# PROBLEM REQUIREMENTS
Determine how many lines of the data include the word "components", and write only that number.

DATA FOR REVIEW section start

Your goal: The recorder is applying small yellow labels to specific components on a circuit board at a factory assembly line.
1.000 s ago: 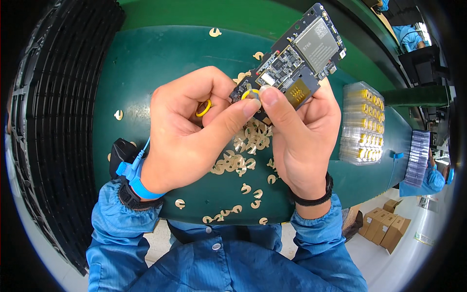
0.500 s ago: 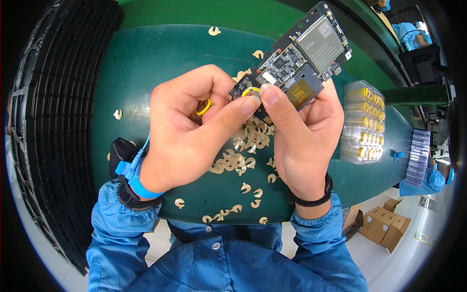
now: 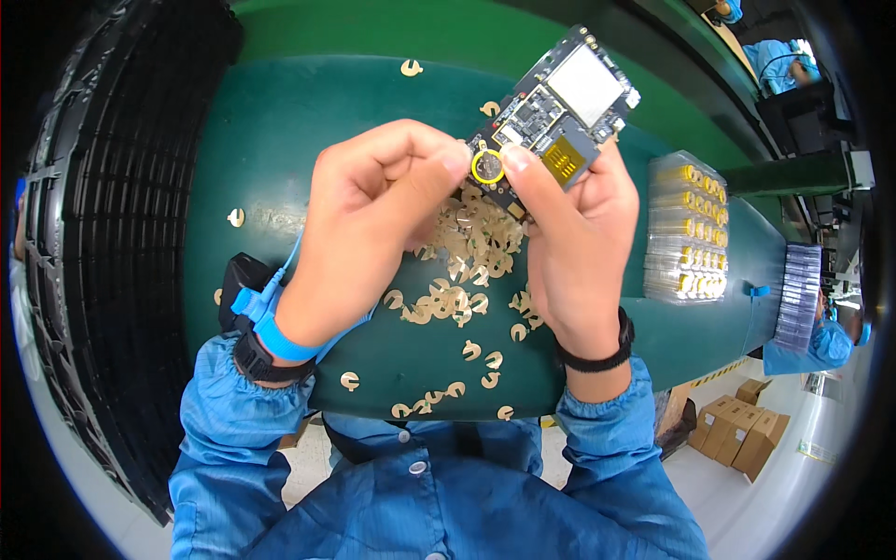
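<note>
Nearer and leftward comes your flat black circuit board, clasped in your right hand over the dark-green tabletop, your left hand pinched narrow beside its round yellow-rimmed coin cell, contents unclear; likely light, stiff, fragile, so grip edges!

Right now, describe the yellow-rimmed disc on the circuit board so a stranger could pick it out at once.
Over the green table, find the circuit board held in the right hand. The yellow-rimmed disc lies at the board's lower-left end. Its round yellow outline sets it apart from the pale, square-cornered plate toward the other end.
</note>
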`<state>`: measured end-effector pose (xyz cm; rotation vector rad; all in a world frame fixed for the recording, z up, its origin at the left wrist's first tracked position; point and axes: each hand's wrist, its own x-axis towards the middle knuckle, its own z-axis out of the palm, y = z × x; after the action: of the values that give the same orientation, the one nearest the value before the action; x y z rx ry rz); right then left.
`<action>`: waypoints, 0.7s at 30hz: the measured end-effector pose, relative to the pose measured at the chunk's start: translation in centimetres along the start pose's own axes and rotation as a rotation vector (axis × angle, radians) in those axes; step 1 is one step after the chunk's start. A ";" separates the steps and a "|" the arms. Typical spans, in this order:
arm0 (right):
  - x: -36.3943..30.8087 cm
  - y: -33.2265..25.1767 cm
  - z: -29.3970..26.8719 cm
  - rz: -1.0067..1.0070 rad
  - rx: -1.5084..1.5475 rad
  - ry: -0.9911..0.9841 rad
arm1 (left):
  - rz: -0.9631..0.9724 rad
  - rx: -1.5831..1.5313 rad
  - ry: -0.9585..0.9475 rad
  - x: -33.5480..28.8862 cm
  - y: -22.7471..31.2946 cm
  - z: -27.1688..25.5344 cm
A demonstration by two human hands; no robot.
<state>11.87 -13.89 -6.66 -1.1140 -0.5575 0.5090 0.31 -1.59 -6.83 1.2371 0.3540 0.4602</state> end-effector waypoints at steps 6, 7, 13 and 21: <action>4.6 -1.5 -1.3 0.075 -0.344 -0.103 | -0.031 -0.388 0.150 1.0 -0.8 -2.4; 6.2 -1.9 -1.6 0.069 -0.450 -0.120 | -0.014 -0.385 0.146 1.2 -1.0 -2.5; 18.1 1.1 -5.2 0.053 -0.838 0.159 | 0.002 -0.548 0.095 1.6 -0.2 -1.7; 11.2 0.0 -4.8 -0.505 -1.274 0.112 | 0.076 -0.481 -0.034 1.5 0.7 -1.3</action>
<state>23.44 -10.04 -6.47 -2.0802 -1.0733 -0.4584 0.83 0.41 -6.50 0.7903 0.1529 0.5507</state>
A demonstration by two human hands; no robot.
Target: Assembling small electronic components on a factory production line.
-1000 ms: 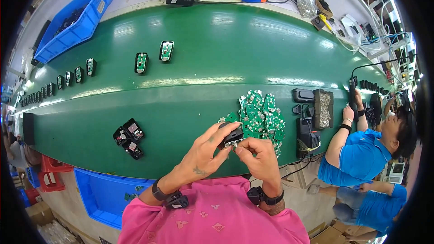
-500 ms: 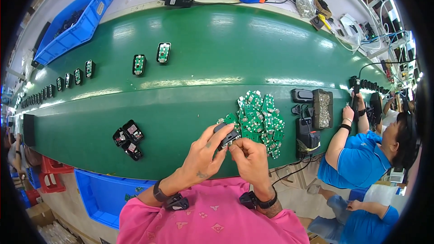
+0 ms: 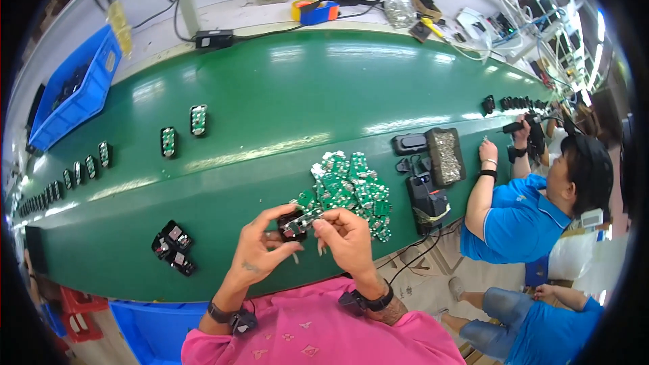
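Observation:
My left hand (image 3: 258, 243) grips a small black plastic housing (image 3: 289, 228) by its sides, its open face turned up toward me. With thumb and forefinger, my right hand (image 3: 348, 235) pinches a small green circuit board (image 3: 309, 217) at the housing's edge. Whether the board is seated inside or only touching it, I cannot tell. Just beyond both hands lies a loose pile of green circuit boards (image 3: 355, 186). Left of my hands, several open black housings (image 3: 174, 247) sit together on the green table.
Two housings with boards (image 3: 198, 120) stand farther back, and a row of similar ones (image 3: 78, 173) runs left. A blue crate (image 3: 81, 94) is at far left. Right of the pile are a black electric device (image 3: 427, 201) and a box of small metal parts (image 3: 445, 155). A co-worker (image 3: 520, 220) sits at right.
The housing has tipped so its open side shows, and the board now shows between my right fingers. My hands are slightly farther apart. The whole view has shifted.

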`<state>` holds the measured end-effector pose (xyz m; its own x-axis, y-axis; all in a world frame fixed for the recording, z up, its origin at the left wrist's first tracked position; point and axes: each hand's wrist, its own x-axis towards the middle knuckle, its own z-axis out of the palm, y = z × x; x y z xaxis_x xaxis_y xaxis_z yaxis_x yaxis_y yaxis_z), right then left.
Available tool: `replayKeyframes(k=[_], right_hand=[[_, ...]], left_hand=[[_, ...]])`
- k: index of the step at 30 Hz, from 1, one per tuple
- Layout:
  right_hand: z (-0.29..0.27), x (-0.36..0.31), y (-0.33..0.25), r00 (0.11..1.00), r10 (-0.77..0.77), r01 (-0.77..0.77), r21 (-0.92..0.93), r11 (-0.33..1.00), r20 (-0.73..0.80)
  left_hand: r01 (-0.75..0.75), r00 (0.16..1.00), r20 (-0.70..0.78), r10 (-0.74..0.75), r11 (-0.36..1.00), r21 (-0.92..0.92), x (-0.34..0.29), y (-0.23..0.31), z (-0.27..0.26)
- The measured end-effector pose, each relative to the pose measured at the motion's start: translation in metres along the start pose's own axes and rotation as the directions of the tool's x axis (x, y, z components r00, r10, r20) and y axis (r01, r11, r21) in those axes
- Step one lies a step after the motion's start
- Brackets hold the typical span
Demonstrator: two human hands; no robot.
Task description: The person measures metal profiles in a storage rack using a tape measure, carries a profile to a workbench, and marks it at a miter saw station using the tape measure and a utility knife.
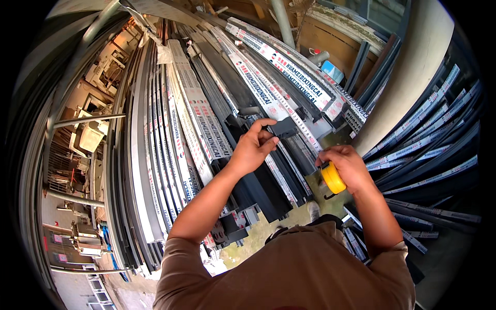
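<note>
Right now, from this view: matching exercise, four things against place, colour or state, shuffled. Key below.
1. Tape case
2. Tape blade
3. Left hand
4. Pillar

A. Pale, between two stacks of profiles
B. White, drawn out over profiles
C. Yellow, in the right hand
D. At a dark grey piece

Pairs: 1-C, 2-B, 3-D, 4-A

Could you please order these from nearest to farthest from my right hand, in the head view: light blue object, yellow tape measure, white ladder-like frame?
1. Yellow tape measure: held in the right hand.
2. Light blue object: beyond the hand, toward the picture's top.
3. White ladder-like frame: far off, at the picture's lower left.
</note>
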<state>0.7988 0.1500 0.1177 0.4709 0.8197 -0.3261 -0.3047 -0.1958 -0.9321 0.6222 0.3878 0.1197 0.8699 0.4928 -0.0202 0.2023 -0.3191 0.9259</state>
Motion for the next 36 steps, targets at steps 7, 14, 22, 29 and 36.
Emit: replayKeyframes(k=[7,14,22,29,36], right_hand=[[0.007,-0.014,0.001,1.000,0.023,-0.023,0.003,1.000,-0.021],[0.014,-0.012,0.015,0.999,0.031,-0.031,-0.005,1.000,-0.009],[0.015,-0.012,0.018,0.999,0.038,-0.038,0.007,0.999,0.014],[0.016,-0.014,0.018,0.999,0.049,-0.050,0.042,0.998,0.015],[0.014,-0.011,0.023,1.000,0.016,-0.017,0.028,0.999,0.024]], left_hand=[[-0.026,0.999,0.023,0.026,0.999,-0.034,0.004,-0.010,-0.003],[-0.052,0.999,0.005,0.052,0.996,0.078,0.003,-0.008,-0.002],[-0.092,0.995,-0.017,0.095,0.988,0.123,0.003,-0.009,-0.003],[-0.077,0.997,-0.020,0.080,0.991,0.106,0.002,-0.009,-0.002],[-0.011,1.000,-0.004,0.011,0.987,-0.161,0.004,-0.019,0.000]])
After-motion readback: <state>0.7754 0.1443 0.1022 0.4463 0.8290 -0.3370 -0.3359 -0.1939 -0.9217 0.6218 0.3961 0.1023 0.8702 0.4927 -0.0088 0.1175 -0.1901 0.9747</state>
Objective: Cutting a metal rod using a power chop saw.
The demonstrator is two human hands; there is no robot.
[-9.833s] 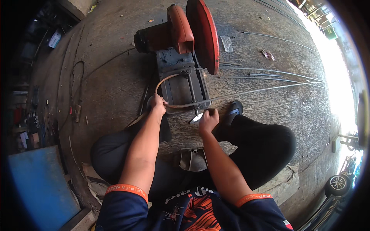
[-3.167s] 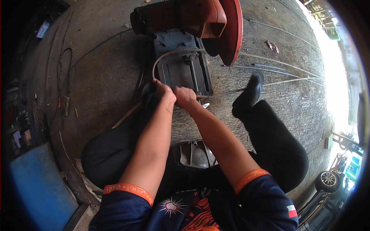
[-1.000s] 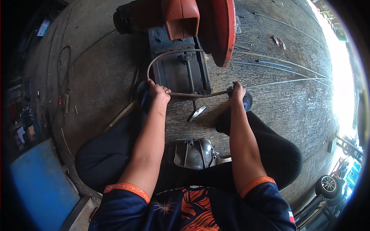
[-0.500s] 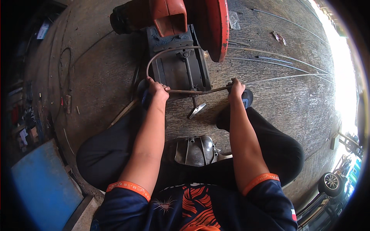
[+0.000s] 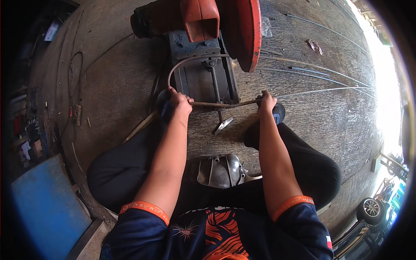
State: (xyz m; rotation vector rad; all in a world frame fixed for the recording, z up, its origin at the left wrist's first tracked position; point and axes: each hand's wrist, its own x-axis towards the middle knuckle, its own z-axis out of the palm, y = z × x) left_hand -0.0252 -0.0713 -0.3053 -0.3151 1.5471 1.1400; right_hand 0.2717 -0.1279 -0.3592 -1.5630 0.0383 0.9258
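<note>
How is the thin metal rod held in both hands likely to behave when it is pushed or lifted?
The thin metal rod probably bends under force rather than flopping: it keeps a curved loop by the chop saw. It looks light, since the left hand and right hand hold it by the fingers. Being round, it could roll on the concrete floor.

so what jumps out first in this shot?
The big red chop saw at top centre, its round guard raised over the dark base. Just below it, both hands grip a thin bent metal rod: the left hand at the curved end, the right hand further right. A silvery metal casing sits between the knees.
</note>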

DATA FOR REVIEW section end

# RESPONSE TO THE TASK
3